**Task prompt**: Your answer should contain every line of the records, transcribed word for word.

**Input material**:
===============

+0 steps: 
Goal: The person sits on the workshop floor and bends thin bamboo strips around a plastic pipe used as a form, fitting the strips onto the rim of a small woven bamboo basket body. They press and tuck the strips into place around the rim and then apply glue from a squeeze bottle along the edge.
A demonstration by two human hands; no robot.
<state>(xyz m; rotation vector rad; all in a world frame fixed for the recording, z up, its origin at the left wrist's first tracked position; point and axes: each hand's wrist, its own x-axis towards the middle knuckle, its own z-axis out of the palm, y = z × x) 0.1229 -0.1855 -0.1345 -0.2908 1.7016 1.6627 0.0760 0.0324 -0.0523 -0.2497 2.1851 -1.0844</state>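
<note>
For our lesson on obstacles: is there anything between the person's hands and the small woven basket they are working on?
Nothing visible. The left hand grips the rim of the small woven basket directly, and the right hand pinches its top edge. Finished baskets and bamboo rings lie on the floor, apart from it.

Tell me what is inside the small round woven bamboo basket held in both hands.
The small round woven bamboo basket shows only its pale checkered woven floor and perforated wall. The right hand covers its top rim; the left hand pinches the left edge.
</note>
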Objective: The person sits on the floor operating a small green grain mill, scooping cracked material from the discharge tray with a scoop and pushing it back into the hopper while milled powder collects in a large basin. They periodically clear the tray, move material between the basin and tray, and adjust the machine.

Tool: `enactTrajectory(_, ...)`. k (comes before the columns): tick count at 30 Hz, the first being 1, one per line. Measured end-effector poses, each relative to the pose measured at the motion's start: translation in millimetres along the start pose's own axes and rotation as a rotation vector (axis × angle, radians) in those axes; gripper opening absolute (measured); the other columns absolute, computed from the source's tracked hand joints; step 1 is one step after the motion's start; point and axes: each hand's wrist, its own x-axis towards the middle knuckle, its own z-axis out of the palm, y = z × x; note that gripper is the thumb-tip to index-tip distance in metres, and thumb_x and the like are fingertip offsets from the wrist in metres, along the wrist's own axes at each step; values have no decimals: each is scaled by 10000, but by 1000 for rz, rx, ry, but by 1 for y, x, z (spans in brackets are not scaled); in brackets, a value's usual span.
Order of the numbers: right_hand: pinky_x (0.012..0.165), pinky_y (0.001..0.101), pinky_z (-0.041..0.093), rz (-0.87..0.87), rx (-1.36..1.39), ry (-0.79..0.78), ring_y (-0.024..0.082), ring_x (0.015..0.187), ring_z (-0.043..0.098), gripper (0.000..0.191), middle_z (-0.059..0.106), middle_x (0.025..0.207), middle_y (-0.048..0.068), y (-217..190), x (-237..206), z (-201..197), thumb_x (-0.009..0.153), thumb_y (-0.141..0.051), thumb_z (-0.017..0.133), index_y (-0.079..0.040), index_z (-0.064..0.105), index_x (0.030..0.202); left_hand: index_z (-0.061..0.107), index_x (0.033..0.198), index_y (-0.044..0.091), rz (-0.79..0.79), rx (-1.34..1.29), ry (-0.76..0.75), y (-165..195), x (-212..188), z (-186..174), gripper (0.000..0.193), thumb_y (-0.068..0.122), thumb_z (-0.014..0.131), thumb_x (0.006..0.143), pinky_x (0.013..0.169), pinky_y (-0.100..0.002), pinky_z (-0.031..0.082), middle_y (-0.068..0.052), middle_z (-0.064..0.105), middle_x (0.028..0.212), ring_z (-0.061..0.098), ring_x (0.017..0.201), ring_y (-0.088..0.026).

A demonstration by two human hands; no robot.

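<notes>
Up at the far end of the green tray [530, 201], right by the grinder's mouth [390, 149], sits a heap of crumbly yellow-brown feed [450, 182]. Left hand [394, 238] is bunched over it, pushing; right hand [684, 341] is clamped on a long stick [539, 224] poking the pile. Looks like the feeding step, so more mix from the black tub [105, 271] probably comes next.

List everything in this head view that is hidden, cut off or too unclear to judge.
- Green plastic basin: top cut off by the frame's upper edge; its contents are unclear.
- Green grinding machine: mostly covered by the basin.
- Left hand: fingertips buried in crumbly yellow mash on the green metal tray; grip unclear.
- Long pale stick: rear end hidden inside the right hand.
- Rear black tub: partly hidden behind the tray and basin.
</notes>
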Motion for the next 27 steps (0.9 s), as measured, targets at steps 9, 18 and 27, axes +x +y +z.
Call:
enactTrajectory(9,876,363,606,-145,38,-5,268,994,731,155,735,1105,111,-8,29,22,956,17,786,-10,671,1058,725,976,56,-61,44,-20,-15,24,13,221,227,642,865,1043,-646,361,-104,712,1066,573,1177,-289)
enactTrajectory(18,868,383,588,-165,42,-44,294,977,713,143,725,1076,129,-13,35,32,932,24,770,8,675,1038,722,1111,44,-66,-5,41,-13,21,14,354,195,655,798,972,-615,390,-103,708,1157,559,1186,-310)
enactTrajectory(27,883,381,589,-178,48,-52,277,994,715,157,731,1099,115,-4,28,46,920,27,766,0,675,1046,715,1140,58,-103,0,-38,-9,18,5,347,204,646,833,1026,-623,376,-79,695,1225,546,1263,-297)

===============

**Response for this exercise**:
+0 steps: 
Goal: The person sits on the workshop floor and bends thin bamboo strips around a plastic pipe used as a form, fitting the strips onto the rim of a small woven bamboo basket body. They press and tuck the strips into place around the rim and then apply glue from a squeeze bottle along the edge.
A demonstration by two human hands; no robot.
<state>(xyz m; rotation vector rad; all in a world frame fixed for the recording, z up, its origin at the left wrist's first tracked position; point and axes: each hand's wrist, its own x-axis towards the middle knuckle, its own z-axis out of the palm, y = z × x) 0.1229 -0.1855 -0.1345 -0.2908 1.7016 1.6627 0.0760 0.0324 -0.0523 -0.2497 2.1851 -1.0844</state>
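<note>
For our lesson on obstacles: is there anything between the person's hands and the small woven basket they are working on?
Nothing visible. The left hand grips the rim of the small woven basket directly, and the right hand pinches its top edge. Finished baskets and bamboo rings lie on the floor, apart from it.

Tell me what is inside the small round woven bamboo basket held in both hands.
The small round woven bamboo basket shows only its pale checkered woven floor and perforated wall. The right hand covers its top rim; the left hand pinches the left edge.
</note>
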Objective: The person sits on the floor operating a small green grain mill, scooping cracked material from the discharge tray with a scoop and pushing it back into the hopper while milled powder collects in a large basin. They periodically clear the tray, move material between the basin and tray, and adjust the machine.

Tool: `enactTrajectory(_, ...)`. k (comes before the columns): tick count at 30 Hz, the first being 1, one per line. Measured end-effector poses, each relative to the pose measured at the motion's start: translation in millimetres along the start pose's own axes and rotation as a rotation vector (axis × angle, radians) in those axes; gripper opening absolute (measured); the other columns absolute, computed from the source's tracked hand joints; step 1 is one step after the motion's start; point and axes: each hand's wrist, its own x-axis towards the middle knuckle, its own z-axis out of the palm, y = z × x; note that gripper is the thumb-tip to index-tip distance in metres, and thumb_x and the like are fingertip offsets from the wrist in metres, along the wrist's own axes at each step; values have no decimals: each is scaled by 10000, but by 1000 for rz, rx, ry, but by 1 for y, x, z (spans in brackets are not scaled); in brackets, a value's usual span.
Order of the numbers: right_hand: pinky_x (0.012..0.165), pinky_y (0.001..0.101), pinky_z (-0.041..0.093), rz (-0.87..0.87), rx (-1.36..1.39), ry (-0.79..0.78), ring_y (-0.024..0.082), ring_x (0.015..0.187), ring_z (-0.043..0.098), gripper (0.000..0.191), middle_z (-0.059..0.106), middle_x (0.025..0.207), middle_y (-0.048..0.068), y (-217..190), x (-237..206), z (-201..197), thumb_x (-0.009..0.153), thumb_y (-0.141..0.051), thumb_z (-0.017..0.133), index_y (-0.079..0.040), index_z (-0.064..0.105), index_x (0.030..0.202); left_hand: index_z (-0.061..0.107), index_x (0.033..0.198), index_y (-0.044..0.091), rz (-0.79..0.79), rx (-1.34..1.29), ry (-0.76..0.75), y (-165..195), x (-212..188), z (-186..174), gripper (0.000..0.193), thumb_y (-0.068..0.122), thumb_z (-0.014..0.131), thumb_x (0.006..0.143), pinky_x (0.013..0.169), pinky_y (-0.100..0.002), pinky_z (-0.031..0.082), middle_y (-0.068..0.052), middle_z (-0.064..0.105), middle_x (0.028..0.212), ring_z (-0.061..0.098), ring_x (0.017..0.201), ring_y (-0.088..0.026).

A demonstration by two human hands; no robot.

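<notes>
Up at the far end of the green tray [530, 201], right by the grinder's mouth [390, 149], sits a heap of crumbly yellow-brown feed [450, 182]. Left hand [394, 238] is bunched over it, pushing; right hand [684, 341] is clamped on a long stick [539, 224] poking the pile. Looks like the feeding step, so more mix from the black tub [105, 271] probably comes next.

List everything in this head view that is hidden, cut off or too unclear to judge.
- Green plastic basin: top cut off by the frame's upper edge; its contents are unclear.
- Green grinding machine: mostly covered by the basin.
- Left hand: fingertips buried in crumbly yellow mash on the green metal tray; grip unclear.
- Long pale stick: rear end hidden inside the right hand.
- Rear black tub: partly hidden behind the tray and basin.
</notes>
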Motion for the next 27 steps (0.9 s), as measured, targets at steps 9, 18 and 27, axes +x +y +z.
Call:
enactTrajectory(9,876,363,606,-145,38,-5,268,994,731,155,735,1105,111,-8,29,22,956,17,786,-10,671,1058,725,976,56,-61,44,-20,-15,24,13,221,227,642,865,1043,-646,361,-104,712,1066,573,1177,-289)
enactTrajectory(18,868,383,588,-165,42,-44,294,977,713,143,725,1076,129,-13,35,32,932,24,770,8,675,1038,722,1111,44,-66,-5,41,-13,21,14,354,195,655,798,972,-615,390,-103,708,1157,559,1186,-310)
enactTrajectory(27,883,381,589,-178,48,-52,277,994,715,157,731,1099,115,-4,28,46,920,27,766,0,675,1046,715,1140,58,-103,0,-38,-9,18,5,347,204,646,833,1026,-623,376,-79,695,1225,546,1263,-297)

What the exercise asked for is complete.